WORK INSTRUCTION:
Compute how many lines in the records below contain the string "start" and give that number without other output.

Recorded data
━━━━━━━━━━━━━━━━━━━━

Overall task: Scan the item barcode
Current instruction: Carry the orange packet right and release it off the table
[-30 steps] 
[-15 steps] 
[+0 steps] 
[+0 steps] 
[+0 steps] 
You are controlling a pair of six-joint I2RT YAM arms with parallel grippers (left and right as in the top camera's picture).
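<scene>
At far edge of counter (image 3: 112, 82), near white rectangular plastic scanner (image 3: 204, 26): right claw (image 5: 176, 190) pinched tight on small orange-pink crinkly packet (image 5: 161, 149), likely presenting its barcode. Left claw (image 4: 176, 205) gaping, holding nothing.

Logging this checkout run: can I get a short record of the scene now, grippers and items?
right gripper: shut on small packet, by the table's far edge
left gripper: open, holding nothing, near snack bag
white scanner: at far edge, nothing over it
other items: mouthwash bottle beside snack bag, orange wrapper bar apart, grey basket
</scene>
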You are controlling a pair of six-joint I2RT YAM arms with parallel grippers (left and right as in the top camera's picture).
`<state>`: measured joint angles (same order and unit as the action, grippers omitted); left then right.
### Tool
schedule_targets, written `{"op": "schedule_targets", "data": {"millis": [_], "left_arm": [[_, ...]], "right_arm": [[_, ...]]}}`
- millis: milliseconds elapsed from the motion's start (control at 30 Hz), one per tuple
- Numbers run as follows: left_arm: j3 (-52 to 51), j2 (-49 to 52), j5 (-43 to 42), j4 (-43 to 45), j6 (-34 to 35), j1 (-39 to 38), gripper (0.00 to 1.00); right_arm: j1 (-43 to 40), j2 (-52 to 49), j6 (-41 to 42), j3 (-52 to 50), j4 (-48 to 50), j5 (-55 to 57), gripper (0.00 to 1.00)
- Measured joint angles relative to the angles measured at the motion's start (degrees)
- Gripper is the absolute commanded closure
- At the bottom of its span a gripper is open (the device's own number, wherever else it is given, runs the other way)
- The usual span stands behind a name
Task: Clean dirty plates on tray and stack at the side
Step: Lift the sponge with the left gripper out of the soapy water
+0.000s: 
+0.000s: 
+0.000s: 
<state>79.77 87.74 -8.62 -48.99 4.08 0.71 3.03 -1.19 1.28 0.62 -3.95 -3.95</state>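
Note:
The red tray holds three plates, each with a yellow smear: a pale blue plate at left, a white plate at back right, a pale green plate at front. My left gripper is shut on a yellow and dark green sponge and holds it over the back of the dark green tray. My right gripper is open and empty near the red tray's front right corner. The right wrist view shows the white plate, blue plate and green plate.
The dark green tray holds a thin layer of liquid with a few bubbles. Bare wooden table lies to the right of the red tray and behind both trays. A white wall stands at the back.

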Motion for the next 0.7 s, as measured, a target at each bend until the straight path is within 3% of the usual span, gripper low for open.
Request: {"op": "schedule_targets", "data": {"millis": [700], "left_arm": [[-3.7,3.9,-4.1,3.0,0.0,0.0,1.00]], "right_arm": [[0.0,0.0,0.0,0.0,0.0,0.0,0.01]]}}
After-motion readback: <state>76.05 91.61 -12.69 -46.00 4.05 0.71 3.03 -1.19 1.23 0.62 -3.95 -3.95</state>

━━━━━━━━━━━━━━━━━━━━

RESULT:
2